Judith laughed—I am sure not naturally.
“Is that all you wanted to say to me?”
She withdrew her hand, and tidied her hair in the mirror of the overmantel.
“I think she is a most uninteresting young woman. I am disappointed. I had anticipated something original. I had looked forward to some amusement. But, really, my dear Marcus, she is bete a pleurer—weepingly stupid.”
“She certainly can weep,” said I.
“Oh, can she?” said Judith, as if the announcement threw some light on Carlotta’s character. “And when she cries, I suppose you, like a man, give in and let her have her own way?” And Judith laughed again.
“My dear Judith,” said I; “you have no idea of the wholesome discipline at Lingfield Terrace.”
Suddenly with one of her disconcerting changes of front, she turned and caught me by the coat-lappels.
“Marcus dear, I have been so lonely this week. When are you coming to see me?”
“We’ll have a whole day out on Sunday,” said I.
As I walked down the stairs with Carlotta, I reflected that Judith had not accounted for the red spots.
“I like her,” said Carlotta. “She is a nice old lady.”
“Old lady! What on earth do you mean?” I was indeed startled. “She is a young woman.”
“Pouf!” cried Carlotta. “She is forty.”
“She is no such thing,” I cried. “She is years younger than I.”
“She would not tell me.”
“You asked her age?”
“Oh, ye-es,” said Carlotta. “I was very polite. I first asked if she was married. She said yes. Then I asked how her husband was. She said she didn’t know. That was funny. Why does she not know, Seer Marcous?”

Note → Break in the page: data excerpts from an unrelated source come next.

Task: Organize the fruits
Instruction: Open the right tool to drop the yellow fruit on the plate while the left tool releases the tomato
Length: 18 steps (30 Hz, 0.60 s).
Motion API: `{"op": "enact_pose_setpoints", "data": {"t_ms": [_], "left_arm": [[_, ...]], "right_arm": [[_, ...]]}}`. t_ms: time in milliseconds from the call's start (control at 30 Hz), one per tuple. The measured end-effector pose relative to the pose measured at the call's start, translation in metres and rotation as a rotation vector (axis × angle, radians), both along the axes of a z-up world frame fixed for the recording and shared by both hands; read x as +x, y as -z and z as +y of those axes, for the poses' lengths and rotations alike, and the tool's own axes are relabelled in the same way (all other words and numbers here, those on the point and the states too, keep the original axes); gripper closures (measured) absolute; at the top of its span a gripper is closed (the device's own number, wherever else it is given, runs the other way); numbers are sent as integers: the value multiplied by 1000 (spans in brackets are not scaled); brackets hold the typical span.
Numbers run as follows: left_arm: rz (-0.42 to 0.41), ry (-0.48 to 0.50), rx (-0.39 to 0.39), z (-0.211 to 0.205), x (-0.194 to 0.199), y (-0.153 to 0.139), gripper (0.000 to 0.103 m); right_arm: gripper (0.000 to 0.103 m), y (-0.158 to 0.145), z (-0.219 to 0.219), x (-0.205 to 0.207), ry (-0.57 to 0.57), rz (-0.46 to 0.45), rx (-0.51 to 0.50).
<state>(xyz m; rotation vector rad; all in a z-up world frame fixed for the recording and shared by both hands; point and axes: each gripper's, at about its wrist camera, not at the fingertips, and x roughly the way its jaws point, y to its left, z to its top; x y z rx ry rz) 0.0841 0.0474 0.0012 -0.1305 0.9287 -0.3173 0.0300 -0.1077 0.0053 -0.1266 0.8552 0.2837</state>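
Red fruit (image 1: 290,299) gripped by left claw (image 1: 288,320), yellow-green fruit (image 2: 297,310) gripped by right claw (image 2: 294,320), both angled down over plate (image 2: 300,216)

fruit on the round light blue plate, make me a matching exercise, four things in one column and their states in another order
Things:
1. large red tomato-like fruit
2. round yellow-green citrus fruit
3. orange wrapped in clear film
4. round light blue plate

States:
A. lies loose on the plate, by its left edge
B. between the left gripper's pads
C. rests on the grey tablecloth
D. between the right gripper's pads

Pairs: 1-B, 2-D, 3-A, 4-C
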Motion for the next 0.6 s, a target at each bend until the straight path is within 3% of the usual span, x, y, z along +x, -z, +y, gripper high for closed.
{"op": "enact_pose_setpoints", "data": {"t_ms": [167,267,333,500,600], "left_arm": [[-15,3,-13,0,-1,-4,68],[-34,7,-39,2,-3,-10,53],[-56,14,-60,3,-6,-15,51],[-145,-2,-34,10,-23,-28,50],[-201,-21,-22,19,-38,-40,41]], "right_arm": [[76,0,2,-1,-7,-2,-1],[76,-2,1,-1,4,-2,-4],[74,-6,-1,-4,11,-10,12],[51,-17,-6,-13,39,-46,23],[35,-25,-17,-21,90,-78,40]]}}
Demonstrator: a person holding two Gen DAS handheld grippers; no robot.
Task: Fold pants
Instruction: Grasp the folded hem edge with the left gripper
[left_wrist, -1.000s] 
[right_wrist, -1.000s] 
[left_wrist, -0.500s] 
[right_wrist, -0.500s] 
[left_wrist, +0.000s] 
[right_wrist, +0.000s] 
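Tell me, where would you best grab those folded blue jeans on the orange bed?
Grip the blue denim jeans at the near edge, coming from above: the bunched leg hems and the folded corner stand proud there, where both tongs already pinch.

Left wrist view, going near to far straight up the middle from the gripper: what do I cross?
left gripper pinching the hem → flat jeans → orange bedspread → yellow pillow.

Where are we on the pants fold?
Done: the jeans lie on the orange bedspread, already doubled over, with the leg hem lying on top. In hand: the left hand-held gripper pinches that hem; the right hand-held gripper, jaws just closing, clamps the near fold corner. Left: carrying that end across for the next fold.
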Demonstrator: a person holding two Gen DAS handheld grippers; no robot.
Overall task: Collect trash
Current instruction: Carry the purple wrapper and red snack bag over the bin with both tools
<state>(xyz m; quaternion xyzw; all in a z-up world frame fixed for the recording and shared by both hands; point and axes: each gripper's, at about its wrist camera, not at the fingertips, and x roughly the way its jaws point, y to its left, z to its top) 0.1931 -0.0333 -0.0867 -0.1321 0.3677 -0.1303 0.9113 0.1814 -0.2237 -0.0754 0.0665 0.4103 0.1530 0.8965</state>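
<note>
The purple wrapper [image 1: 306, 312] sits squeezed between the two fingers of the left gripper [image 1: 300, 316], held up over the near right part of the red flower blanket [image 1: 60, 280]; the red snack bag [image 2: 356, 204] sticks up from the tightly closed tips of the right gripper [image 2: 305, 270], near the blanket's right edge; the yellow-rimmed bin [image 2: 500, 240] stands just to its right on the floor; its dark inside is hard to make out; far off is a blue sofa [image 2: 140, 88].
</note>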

“Never mind,” said I, “go on telling me how polite you were.”
“I asked how many children she had. She said she had none. I said it was a pity. And then I said, ‘I am eighteen years old and I want to marry quite soon and have children. How old are you?’ And she would not tell me. I said, ‘You must be the same age as my mamma, if she were alive.’ I said other things, about her husband, which I forget. Oh, I was very polite.”
She smiled up at me in quest of approbation. I checked a horrified rebuke when I reflected that, according to the etiquette of the harem, she had been “very polite.” But my poor Judith! Every artless question had been a knife thrust in a sensitive spot. Her husband: the handsome blackguard who had lured her into the divorce court, married her, and after two unhappy years had left her broken; children: they would have kept her life sweet, and did I not know how she had yearned for them? Her age: it is only the very happily married woman who snaps her fingers at the approach of forty, and even she does so with a disquieting sense of bravado. And the sweet insolence of youth says: “I am eighteen: how old are you?”
My poor Judith! Once more, on our walk home, I discoursed to Carlotta on the differences between East and West.
“Seer Marcous,” said Carlotta this evening at dinner—“I have decided now that she shall dine regularly with me; it is undoubtedly agreeable to see her pretty face on the opposite side of the table and listen to her irresponsible chatter: chatter which I keep within the bounds of decorum when Stenson is present, so as to save his susceptibilities, by the simple device, agreed upon between us (to her great delight) of scratching the side of my somewhat prominent nose—Seer Marcous, why does Mrs. Mainwaring keep your picture in her bedroom?”
I am glad Stenson happened to be out of the room. His absence saved the flaying of my nasal organ. I explained that it was the custom in England for ladies to collect the photographs of their men friends, and use them misguidedly for purposes of decoration.
“But this,” said Carlotta, opening out her arms in an exaggerated way, “is such a big one.”
“Ah, that,” I answered, “is because I am very beautiful.”
Carlotta shrieked with laughter. The exquisite comicality of the jest occasioned bubbling comments of mirth during the rest of the meal, and her original indiscreet question was happily forgotten.